Many previous algorithms (adversarial training, distillation, most attacks, etc.) can be used in 3D in a fairly straightforward manner as they are architecture-agnostic. However, they do not make use of specific properties that are present in 3D point sets and the 3D neural networks. For example, removing points as an attack or a defense is specific to point sets; you cannot really remove pixels in an image. The distribution of points in a point cloud also gives us information that can be used in defenses, but the attacker can also tamper with it (this is partially the focus of this work).
Similarly, adversarial attacks/defenses are still being proposed for graphs, audio, and other domains because we can leverage domain-specific knowledge.
Would you have a canonical name for this distribution ? If you try matching log likelihoods, what parametric family does it resemble ? Briefly, given one of the canonical two dozen (uni/multi)variate distribution, one can create new distributions either by location-scale transform, mixtures, or say by using a k-param EFD family. So if I pick a k-param MVN ( multivariate normal with k means, k sigmas & O(k^2) correlations, I can create new distributions all day long by tweaking these 2k+k^2 params until cows come home. Brittle inference engines such as CNNs trained on a specific family with specific (hyper)parameters will fail once the distribution changes significantly, though visually the changes will be imperceptible.
Sorry, I'm not too knowledgeable of the math part of the distribution. Usually, we would want some set of points from the surface of the object that maximizes the distance between each point and its nearest neighbors. Then, the points would be distributed with uniform density across the surface.
In my previous paper, I've shown that moving the points around on the surface of an object does lead to imperceptible but effective adversarial attacks, as you've observed.
no worries. On your github you have all the point clouds, so I’ll give it a shot one of these days. If you mathematize the distribution, you get a lot more mileage for your results because you get interpretation for free. Changing moments (skew etc) will sufficiently alter the dist while being imperceptible visually.
I'm unconvinced by this statement. There are many attempts to negate attacks that do so by applying linear transformations, masks, etc. To images. Removing pixels is not novel.
We like to imply that domain knowledge is relevant but after you design a feature vector it all ends up the same.
The specific feature vector statement doesn’t hold for audio (at least).
The time dimension adds complexity to the problem as the optimal values for the perturbation vary depending on both the immediately surrounding values, and many of the values beforehand.
When I say “hello world”, the fact I said “e” depends on the fact I said “h”. “L” depends on both “e” and “h”... etc etc.
Adds an extra dimension to the problem.
Also, distance metrics for images aren’t ideal for audio, for many reasons.
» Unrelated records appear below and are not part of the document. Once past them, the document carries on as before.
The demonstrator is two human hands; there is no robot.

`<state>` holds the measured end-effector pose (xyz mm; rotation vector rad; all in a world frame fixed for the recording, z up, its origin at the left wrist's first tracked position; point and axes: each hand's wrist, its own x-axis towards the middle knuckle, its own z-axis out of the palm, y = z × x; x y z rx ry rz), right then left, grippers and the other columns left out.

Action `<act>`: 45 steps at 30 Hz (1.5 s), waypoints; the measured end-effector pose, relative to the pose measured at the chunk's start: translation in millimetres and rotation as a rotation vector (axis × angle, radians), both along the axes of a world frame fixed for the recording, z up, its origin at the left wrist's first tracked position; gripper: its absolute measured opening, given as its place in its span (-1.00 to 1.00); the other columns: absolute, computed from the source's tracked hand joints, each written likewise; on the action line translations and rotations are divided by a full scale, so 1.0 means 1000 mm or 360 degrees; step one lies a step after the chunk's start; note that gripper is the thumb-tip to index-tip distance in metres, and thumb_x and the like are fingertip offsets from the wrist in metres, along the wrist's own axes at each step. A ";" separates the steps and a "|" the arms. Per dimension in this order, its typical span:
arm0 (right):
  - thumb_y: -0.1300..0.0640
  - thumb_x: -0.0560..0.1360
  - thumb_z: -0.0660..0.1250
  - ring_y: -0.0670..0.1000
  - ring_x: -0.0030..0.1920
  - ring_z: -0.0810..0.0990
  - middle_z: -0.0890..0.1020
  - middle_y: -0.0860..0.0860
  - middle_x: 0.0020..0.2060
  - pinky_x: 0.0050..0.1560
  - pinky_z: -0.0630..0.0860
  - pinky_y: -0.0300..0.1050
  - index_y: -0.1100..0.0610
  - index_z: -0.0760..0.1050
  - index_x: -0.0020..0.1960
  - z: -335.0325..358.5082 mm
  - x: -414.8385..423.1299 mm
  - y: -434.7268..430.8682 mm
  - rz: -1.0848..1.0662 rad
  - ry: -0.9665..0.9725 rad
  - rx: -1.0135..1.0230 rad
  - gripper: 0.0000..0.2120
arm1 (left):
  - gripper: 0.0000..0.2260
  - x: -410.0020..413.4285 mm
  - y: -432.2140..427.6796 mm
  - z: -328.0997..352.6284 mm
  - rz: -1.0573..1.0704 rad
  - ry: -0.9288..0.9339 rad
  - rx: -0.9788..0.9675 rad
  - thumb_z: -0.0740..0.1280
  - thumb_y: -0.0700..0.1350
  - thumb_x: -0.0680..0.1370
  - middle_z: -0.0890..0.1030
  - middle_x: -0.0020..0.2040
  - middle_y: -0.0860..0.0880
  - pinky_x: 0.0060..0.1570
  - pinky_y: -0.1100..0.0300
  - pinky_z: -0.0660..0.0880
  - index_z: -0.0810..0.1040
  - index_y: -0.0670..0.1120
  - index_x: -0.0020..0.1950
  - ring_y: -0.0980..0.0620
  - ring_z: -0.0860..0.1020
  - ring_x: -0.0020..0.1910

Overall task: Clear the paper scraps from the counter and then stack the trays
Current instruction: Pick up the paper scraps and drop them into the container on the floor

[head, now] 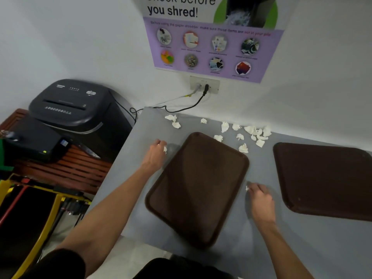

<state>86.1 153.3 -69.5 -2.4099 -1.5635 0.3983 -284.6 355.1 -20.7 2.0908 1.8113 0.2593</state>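
Your left hand curls over one paper scrap and hides most of it. At your right hand only a sliver of a second scrap shows, and you cannot tell whether the fingertips pinch it. At 3 o'clock the right tray runs off the edge. At 12 o'clock the poster is cut off on top, its icon captions too small to read. The shredder markings at 10 o'clock are illegible.
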 end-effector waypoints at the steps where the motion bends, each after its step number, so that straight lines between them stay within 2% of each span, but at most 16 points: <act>1: 0.37 0.57 0.36 0.28 -0.02 0.65 0.62 0.19 0.00 -0.06 0.64 0.14 0.25 0.60 0.08 0.000 -0.003 -0.003 0.0007 -0.0014 -0.0004 -0.88 | -0.75 0.002 0.002 -0.007 -0.0044 0.0029 -0.0017 0.34 -0.25 0.61 0.53 0.27 -0.20 0.20 -0.05 0.51 0.57 -0.18 0.29 -0.25 0.56 0.17; 3: 0.40 0.54 0.40 0.28 -0.02 0.66 0.63 0.20 0.00 -0.09 0.64 0.15 0.26 0.60 0.09 0.002 -0.006 -0.009 0.0036 -0.0058 -0.0015 -0.85 | -0.72 0.004 0.002 -0.026 -0.0117 0.0080 -0.0033 0.32 -0.35 0.57 0.55 0.23 -0.22 0.24 -0.08 0.49 0.62 -0.18 0.25 -0.28 0.53 0.20; 6: 0.40 0.51 0.44 0.26 0.03 0.66 0.64 0.19 0.03 -0.08 0.64 0.12 0.24 0.61 0.15 0.006 -0.012 -0.019 0.0074 -0.0118 -0.0066 -0.76 | -0.62 0.011 -0.005 -0.047 -0.0093 0.0096 -0.0040 0.29 -0.37 0.55 0.49 0.17 -0.16 0.24 -0.11 0.51 0.59 -0.08 0.31 -0.25 0.53 0.15; 12: 0.49 0.34 0.51 0.25 -0.01 0.66 0.63 0.20 0.01 -0.14 0.67 0.11 0.28 0.63 0.11 0.008 -0.023 -0.039 0.0137 -0.0233 -0.0152 -0.64 | -0.66 0.015 -0.013 -0.033 -0.0060 0.0033 -0.0055 0.33 -0.37 0.54 0.55 0.12 -0.18 0.20 -0.09 0.54 0.64 -0.05 0.21 -0.25 0.55 0.17; 17: 0.45 0.45 0.42 0.25 -0.01 0.64 0.62 0.16 -0.01 -0.06 0.65 0.09 0.22 0.61 0.08 0.010 -0.026 -0.052 0.0069 -0.0041 -0.0122 -0.74 | -0.79 0.021 -0.048 0.000 0.0091 -0.0051 0.0163 0.33 -0.25 0.60 0.61 0.22 -0.14 0.16 -0.10 0.53 0.63 -0.06 0.19 -0.21 0.45 0.31; 20: 0.42 0.50 0.36 0.23 -0.04 0.65 0.63 0.11 -0.05 -0.01 0.62 0.04 0.13 0.64 0.02 0.018 -0.031 -0.064 -0.0063 0.0194 0.0048 -0.76 | -0.84 0.023 -0.083 0.017 0.0138 -0.0251 0.0267 0.37 -0.25 0.59 0.63 0.15 -0.14 0.18 -0.04 0.51 0.64 -0.09 0.15 -0.17 0.51 0.23; 22: 0.41 0.54 0.36 0.22 -0.01 0.64 0.65 0.12 -0.04 0.04 0.60 0.01 0.15 0.66 0.04 0.028 -0.040 -0.079 -0.0008 0.0289 0.0187 -0.78 | -0.83 0.022 -0.115 0.024 0.0173 -0.0388 0.0277 0.40 -0.27 0.58 0.63 0.10 -0.09 0.09 0.05 0.55 0.65 -0.08 0.14 -0.08 0.60 0.02; 25: 0.36 0.58 0.39 0.14 0.01 0.64 0.67 0.11 -0.01 0.06 0.46 -0.20 0.18 0.68 0.08 0.041 -0.051 -0.100 0.0095 0.0394 0.0355 -0.84 | -0.80 0.019 -0.170 0.028 0.0290 -0.0524 0.0294 0.41 -0.30 0.56 0.64 0.03 -0.02 -0.04 0.17 0.55 0.67 -0.04 0.10 0.02 0.60 -0.19; 27: 0.34 0.56 0.43 0.11 -0.06 0.65 0.67 0.06 -0.06 0.01 0.39 -0.28 0.14 0.69 0.03 0.046 -0.060 -0.116 0.0151 0.0448 0.0441 -0.86 | -0.78 0.017 -0.211 0.029 0.0388 -0.0572 0.0327 0.42 -0.32 0.54 0.66 0.02 -0.02 -0.03 0.24 0.52 0.68 -0.04 0.09 0.02 0.62 -0.18; 29: 0.31 0.55 0.45 0.07 -0.08 0.65 0.67 0.03 -0.07 0.00 0.44 -0.23 0.11 0.69 0.01 0.051 -0.069 -0.125 0.0215 0.0500 0.0506 -0.87 | -0.78 0.017 -0.242 0.033 0.0451 -0.0621 0.0326 0.42 -0.31 0.54 0.67 0.03 -0.01 -0.01 0.25 0.52 0.69 -0.03 0.09 0.03 0.63 -0.15; 31: 0.28 0.56 0.46 0.01 -0.09 0.64 0.67 0.00 -0.06 0.01 0.46 -0.25 0.08 0.70 0.02 0.058 -0.081 -0.146 0.0349 0.0559 0.0559 -0.87 | -0.80 0.014 -0.288 0.035 0.0501 -0.0632 0.0331 0.43 -0.28 0.55 0.68 0.05 0.00 -0.01 0.37 0.47 0.69 -0.03 0.10 0.07 0.65 -0.11; 35: 0.21 0.57 0.47 -0.13 -0.16 0.63 0.69 -0.06 -0.07 -0.05 0.37 -0.52 0.00 0.69 0.03 0.059 -0.108 -0.197 0.0537 0.0691 0.0437 -0.88 | -0.81 0.004 -0.387 0.023 0.0661 -0.0665 0.0288 0.46 -0.24 0.54 0.69 0.04 0.04 -0.04 0.47 0.45 0.70 -0.01 0.10 0.13 0.66 -0.10; 37: 0.20 0.57 0.47 -0.20 -0.16 0.62 0.70 -0.10 -0.08 -0.05 0.35 -0.58 -0.03 0.68 0.02 0.056 -0.125 -0.229 0.0589 0.0769 0.0346 -0.87 | -0.82 -0.003 -0.435 0.012 0.0732 -0.0686 0.0225 0.46 -0.22 0.54 0.70 0.03 0.06 -0.04 0.41 0.53 0.69 0.00 0.10 0.17 0.65 -0.10; 39: 0.16 0.58 0.47 -0.22 -0.12 0.64 0.69 -0.15 -0.06 -0.05 0.41 -0.54 -0.07 0.67 0.04 0.051 -0.140 -0.259 0.0614 0.0821 0.0229 -0.87 | -0.83 -0.013 -0.477 0.000 0.0806 -0.0720 0.0159 0.45 -0.18 0.56 0.69 0.02 0.09 -0.05 0.33 0.59 0.69 0.01 0.12 0.24 0.63 -0.09; 42: 0.11 0.60 0.45 -0.21 -0.10 0.64 0.66 -0.16 -0.04 -0.06 0.49 -0.49 -0.08 0.67 0.06 0.040 -0.164 -0.304 0.0676 0.0876 0.0096 -0.90 | -0.85 -0.032 -0.533 -0.016 0.0904 -0.0720 0.0079 0.45 -0.15 0.57 0.68 0.02 0.13 -0.08 0.45 0.54 0.69 0.03 0.12 0.32 0.60 -0.08; 45: 0.11 0.60 0.46 -0.24 -0.08 0.63 0.67 -0.18 -0.04 -0.05 0.52 -0.47 -0.06 0.67 0.08 0.028 -0.190 -0.343 0.0708 0.0931 -0.0029 -0.90 | -0.85 -0.055 -0.580 -0.031 0.0993 -0.0708 0.0034 0.46 -0.15 0.55 0.68 0.00 0.12 -0.06 0.32 0.60 0.69 0.04 0.09 0.27 0.62 -0.11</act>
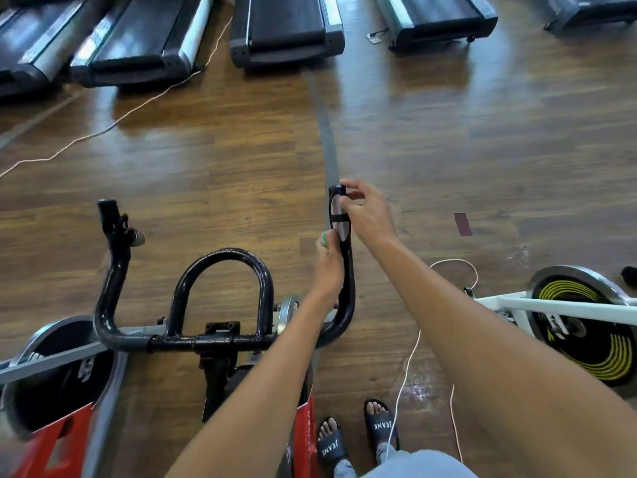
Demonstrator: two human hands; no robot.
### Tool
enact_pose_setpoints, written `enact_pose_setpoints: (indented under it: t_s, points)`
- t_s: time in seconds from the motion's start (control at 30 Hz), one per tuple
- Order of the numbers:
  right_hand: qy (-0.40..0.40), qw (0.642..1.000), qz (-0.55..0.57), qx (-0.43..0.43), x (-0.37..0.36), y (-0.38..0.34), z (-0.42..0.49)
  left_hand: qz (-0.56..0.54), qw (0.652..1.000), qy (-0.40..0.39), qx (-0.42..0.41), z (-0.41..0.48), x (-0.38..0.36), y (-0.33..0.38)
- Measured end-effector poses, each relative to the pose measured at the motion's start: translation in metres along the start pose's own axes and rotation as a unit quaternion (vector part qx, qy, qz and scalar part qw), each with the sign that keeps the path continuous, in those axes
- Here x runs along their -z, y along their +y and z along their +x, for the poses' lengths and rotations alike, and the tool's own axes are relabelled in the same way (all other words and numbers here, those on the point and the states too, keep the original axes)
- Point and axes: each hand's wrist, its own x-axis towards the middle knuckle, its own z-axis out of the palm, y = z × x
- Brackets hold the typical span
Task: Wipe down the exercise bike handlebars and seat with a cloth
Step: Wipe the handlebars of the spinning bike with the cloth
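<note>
The black handlebars of the exercise bike stretch across the lower middle, with a centre loop and two upright horns. My right hand pinches the tip of the right horn, by its silver sensor plate. My left hand is closed beside the same horn, just below. A small bit of green cloth sticks out of its fingers; the rest of the cloth is hidden. The left horn stands free. The seat is out of view.
Several treadmills line the back of the wooden floor. A white bike with a yellow-striped flywheel stands at the right. Thin cords lie on the floor near my sandalled feet. The bike's red frame and flywheel are below the handlebars.
</note>
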Motion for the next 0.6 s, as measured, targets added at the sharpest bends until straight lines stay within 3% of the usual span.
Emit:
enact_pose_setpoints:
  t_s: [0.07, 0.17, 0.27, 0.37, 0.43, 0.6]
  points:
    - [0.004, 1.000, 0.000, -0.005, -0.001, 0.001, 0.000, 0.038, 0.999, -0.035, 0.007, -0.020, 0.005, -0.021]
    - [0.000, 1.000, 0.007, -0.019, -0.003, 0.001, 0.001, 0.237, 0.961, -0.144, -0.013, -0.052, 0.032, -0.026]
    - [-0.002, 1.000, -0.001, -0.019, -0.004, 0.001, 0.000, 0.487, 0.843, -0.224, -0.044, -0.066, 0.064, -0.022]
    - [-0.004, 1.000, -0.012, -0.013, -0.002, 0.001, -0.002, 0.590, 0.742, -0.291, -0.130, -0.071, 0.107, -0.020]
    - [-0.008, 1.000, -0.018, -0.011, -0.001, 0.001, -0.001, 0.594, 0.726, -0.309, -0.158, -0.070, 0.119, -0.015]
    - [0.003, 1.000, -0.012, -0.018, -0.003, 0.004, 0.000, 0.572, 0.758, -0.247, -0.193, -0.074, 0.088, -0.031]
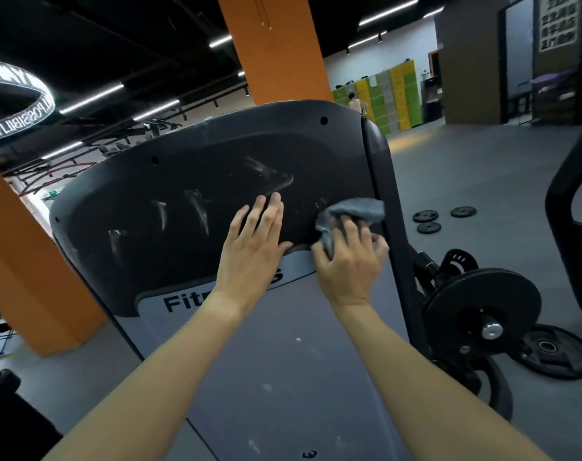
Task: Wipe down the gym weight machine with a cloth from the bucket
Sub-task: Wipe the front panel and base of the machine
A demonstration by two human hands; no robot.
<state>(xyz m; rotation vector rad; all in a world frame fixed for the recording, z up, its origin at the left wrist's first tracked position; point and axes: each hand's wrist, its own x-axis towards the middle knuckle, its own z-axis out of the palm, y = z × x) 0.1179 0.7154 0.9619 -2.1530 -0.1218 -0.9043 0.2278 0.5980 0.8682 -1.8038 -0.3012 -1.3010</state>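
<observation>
The right hand (349,264) grips a crumpled grey cloth (356,211), curled round it. It presses the cloth against the right end of the weight machine's black moulded plastic cover (143,261), just beside the cover's raised side rim. The left hand (253,241) lies flat on the same cover, straight and relaxed, just to the left of the cloth. The cover's long axis runs sideways. The chalky white smears (196,207) on it lie mostly to the left of both hands, with a few just above the left one. The unwiped dirt is therefore on the far side of the bracing hand from the cloth. A leftward sweep would probably need that hand lifted or shifted first. The bucket is not in view.
</observation>
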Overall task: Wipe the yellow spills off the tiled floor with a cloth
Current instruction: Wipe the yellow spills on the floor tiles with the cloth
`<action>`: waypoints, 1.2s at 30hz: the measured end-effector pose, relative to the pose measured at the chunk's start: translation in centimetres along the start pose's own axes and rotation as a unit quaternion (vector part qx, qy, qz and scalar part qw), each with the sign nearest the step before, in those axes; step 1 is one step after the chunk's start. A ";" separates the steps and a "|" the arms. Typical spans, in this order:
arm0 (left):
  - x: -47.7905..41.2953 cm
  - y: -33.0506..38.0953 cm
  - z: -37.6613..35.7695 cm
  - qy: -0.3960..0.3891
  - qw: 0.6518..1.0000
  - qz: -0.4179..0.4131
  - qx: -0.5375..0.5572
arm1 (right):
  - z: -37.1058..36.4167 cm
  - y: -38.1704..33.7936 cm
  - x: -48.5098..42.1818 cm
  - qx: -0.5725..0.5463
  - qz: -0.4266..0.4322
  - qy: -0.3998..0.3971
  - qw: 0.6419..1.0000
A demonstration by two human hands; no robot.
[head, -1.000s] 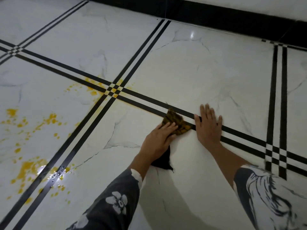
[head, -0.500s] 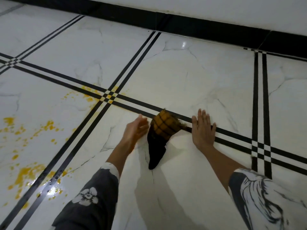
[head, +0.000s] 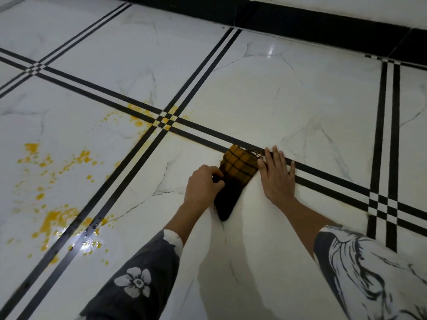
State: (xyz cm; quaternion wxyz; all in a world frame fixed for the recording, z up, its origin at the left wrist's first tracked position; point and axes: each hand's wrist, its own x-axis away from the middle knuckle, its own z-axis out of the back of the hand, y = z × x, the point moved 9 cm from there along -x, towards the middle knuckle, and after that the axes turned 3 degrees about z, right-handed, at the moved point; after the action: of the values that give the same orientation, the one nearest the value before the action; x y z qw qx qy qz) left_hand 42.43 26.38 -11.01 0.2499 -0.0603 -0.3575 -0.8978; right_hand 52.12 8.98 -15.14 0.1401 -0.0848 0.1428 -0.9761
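Note:
A yellow-and-black checked cloth [head: 239,168] lies bunched on the white tiled floor [head: 288,107], its dark lower end pointing toward me. My left hand [head: 204,187] pinches the cloth's left edge with curled fingers. My right hand [head: 276,174] lies flat on the floor, fingers spread, touching the cloth's right edge beside a black tile stripe. Yellow spills [head: 53,220] spatter the tile at the left, well away from the cloth. More yellow marks [head: 138,118] sit near the crossing of the black stripes.
A black skirting band [head: 323,21] runs along the wall at the top. Double black stripes [head: 388,139] cross the floor on the right. A wet shine [head: 86,244] glints on the stripes near the lower spills. Patterned sleeves cover both forearms.
My left hand lifted off the cloth, moved left, then came back and gripped its left edge. The cloth stretched out longer. My right hand stayed flat on the floor.

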 end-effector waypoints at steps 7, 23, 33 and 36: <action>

That’s why audio signal processing is a different sub field vs image processing.
The approaches are similar, but we have to use different things in the end because audio behaves differently to images. Eg feature extraction through MFCC is a variant of Fourier, but specifically tailored for the human ear.
E.g. Lea Schonherr et al.’s really good Psychoacoustic attack paper.
On the negation of attacks through transforms - important to remember that an ensemble of weak defences are not strong. Many attacks have been shown to be robust to simple transformations.
Yes, there are similar ideas to removing points, like masks and other transformations. Removing points is merely a 3D equivalent of the idea of destroying potentially adversarial information. I guess you can "remove" a pixel by setting it to a certain color, so my statement is not entirely accurate. However, point-removal methods are able to take into consideration the distribution of points, which is unique to 3D point sets. Furthermore, there are a lot of redundant points on the surface of an object, which means that removing a few points will not destroy the shape information.
This paper does suggest that we can circumvent certain domain-specific knowledge when attacking. This does not mean that we won't discover methods to utilize domain-specific knowledge in the future. I would imagine extending current provably robust methods to 3D would require domain-specific knowledge to deal with the distribution of points.
Similarly, adversarial attacks/defenses are still being proposed for graphs, audio, and other domains because we can leverage domain-specific knowledge.